▸ **ACTION ITEM**: Your task is to transcribe the material that follows, line by line and exactly.

▸ **SUPPLIED INFORMATION**:
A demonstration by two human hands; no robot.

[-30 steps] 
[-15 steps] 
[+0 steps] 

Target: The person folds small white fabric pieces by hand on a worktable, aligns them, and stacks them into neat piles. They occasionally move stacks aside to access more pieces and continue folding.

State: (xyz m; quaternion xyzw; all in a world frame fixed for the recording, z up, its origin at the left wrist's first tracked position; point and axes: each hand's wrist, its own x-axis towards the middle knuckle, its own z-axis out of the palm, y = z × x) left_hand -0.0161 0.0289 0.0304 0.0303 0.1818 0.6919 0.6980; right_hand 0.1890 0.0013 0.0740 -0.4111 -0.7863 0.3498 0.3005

▸ **EXERCISE OUTPUT**:
A demonstration by two human hands; no robot.

[-30 steps] 
[-15 steps] 
[+0 steps] 

Target: The person folds small white fabric pieces by hand on a worktable, aligns them, and stacks them into neat piles. They occasionally move stacks aside to access more pieces and continue folding.

State: (xyz m; quaternion xyzw; all in a world frame fixed for the recording, z up, its origin at the left wrist's first tracked position; point and axes: each hand's wrist, its own x-axis towards the middle knuckle, its own z-axis out of the palm, y = z × x) left_hand -0.0161 0.0289 0.0304 0.0303 0.1818 0.6919 0.6980; right_hand 0.1890 0.0013 0.0740 -0.4111 -0.7863 0.3498 0.3005

This completes the requested output.